「刷って終わり」のその先へ
しかも、そうした下請けの印刷会社の稼働率は3~4割ほど。印刷準備やメンテナンスに取られている時間があるとはいえ、それでも低稼働といわざるを得ない。コロナ不況で大打撃を受けたホテル業界のような状態が、印刷業界では常態化していたことになる。
そこで我々は、全国の印刷会社をインターネット上に束ねて、仮想的に巨大な印刷工場をつくり、インターネットで受けた注文を稼働していない設備で刷ってもらおうと構想し、事業をおこしたのである。いわゆる「シェアリングエコノミー」のビジネスモデルだ。
このビジネスモデルの肝(きも)のひとつはバックエンドにあり、そこにはラクスルが印刷物を小ロットでも安く請け負える仕組みがつくり込まれている。それは「固定費である刷版(さっぱん)という印刷工程を、複数の顧客でシェアする」という仕組みだ。
少々専門的な話になって恐縮だが、刷版とは「印刷機にセットする大きなハンコ」のようなもので、A1サイズの刷版からはA4サイズの印刷物が8面取れる。ラクスルはインターネットで日本中の顧客を集めるので、同じA4サイズの印刷物の注文を複数受けることができるため、「1つの刷版で8種類の仕事を受けること」ができる。
その結果、単純計算で顧客が負担する固定費(刷版代金)は8分の1になり、その結果、1万部以下といった小ロットの印刷物であれば、通常の印刷の5分の1ほどに安くなるというわけだ。
さらには、印刷したチラシを配ることも、ラクスルではワンクリックで完結できる。ポスティングや新聞折込をしたい地域をインターネット上の地図でエリア指定すると、どの地域に何新聞を購読している人が何人というデータまで出てくる。ポスティングが可能な軒数もインターネット上の地図でひと目でわかり、配布まで一括して依頼できる。
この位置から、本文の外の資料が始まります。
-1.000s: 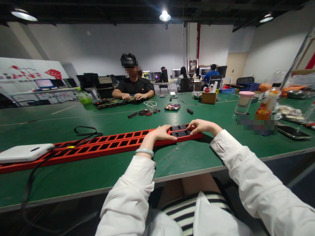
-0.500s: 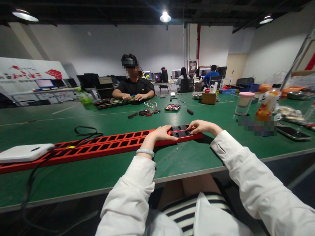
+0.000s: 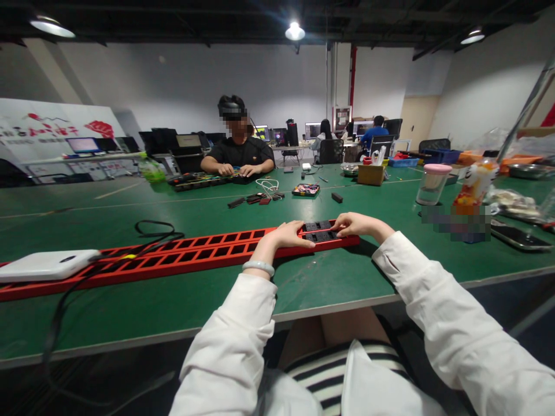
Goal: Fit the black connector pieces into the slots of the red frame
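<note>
A long red frame [image 3: 208, 267] with two rows of square openings lies across the table in front of me. Several black socket-like blocks [image 3: 319, 232] sit in the openings at its right end. My left hand [image 3: 286, 236] spans the frame just left of these blocks, its thumb along the near side and its fingers over the far side, holding it. At the right end my right hand [image 3: 352, 224] is closed, thumb and fingertips pressed together against the rightmost blocks. Whatever lies between those fingertips is hidden.
A white power bank [image 3: 50, 264] with a black cable [image 3: 147, 247] rests on the frame's left part. Loose dark pieces [image 3: 255, 199] and a small tray [image 3: 306, 189] lie beyond. A lidded cup [image 3: 432, 185], bottle [image 3: 473, 184] and phone [image 3: 520, 234] stand right. A co-worker [image 3: 238, 151] sits opposite.
The whole view has shifted slightly to the right. Both hands keep nearly the same places on the red frame and blocks.
</note>
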### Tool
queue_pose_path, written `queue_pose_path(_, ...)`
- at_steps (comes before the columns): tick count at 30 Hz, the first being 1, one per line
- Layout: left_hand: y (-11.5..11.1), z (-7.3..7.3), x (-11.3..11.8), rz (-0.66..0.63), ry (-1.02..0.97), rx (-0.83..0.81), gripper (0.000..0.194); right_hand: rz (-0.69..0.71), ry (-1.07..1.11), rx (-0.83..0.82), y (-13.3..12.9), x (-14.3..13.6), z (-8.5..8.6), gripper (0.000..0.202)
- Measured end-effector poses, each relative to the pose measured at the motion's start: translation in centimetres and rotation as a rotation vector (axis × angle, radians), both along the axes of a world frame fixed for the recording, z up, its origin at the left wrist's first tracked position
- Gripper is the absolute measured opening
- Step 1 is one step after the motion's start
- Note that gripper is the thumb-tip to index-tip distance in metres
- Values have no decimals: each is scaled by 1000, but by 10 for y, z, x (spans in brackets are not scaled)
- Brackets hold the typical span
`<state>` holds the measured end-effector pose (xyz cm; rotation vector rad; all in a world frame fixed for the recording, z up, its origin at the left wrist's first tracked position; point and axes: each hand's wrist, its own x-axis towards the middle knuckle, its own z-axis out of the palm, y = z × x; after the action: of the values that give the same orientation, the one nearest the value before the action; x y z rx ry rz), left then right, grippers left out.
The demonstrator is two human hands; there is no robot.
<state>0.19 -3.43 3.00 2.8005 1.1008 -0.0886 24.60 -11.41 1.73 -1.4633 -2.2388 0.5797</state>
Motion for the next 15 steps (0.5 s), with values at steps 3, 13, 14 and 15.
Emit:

当然のことながら、既存の印刷会社は刷って終わりだ。なぜなら印刷会社だからだ。しかし、顧客は印刷して終わりではなく、たとえばそれがチラシであるなら、どう配るかまで考えなければならない。印刷会社にとっては、「刷る」という印刷工程が一区切りとなるが、顧客の一区切りは、後工程である「配る」も含めた「刷って配る」だった、ということである。
こうしたニーズに対応したラクスルは、瞬く間に顧客にとって替えのきかない存在となり、不況産業といわれる印刷業界において、事業を大きく伸ばしていったのである。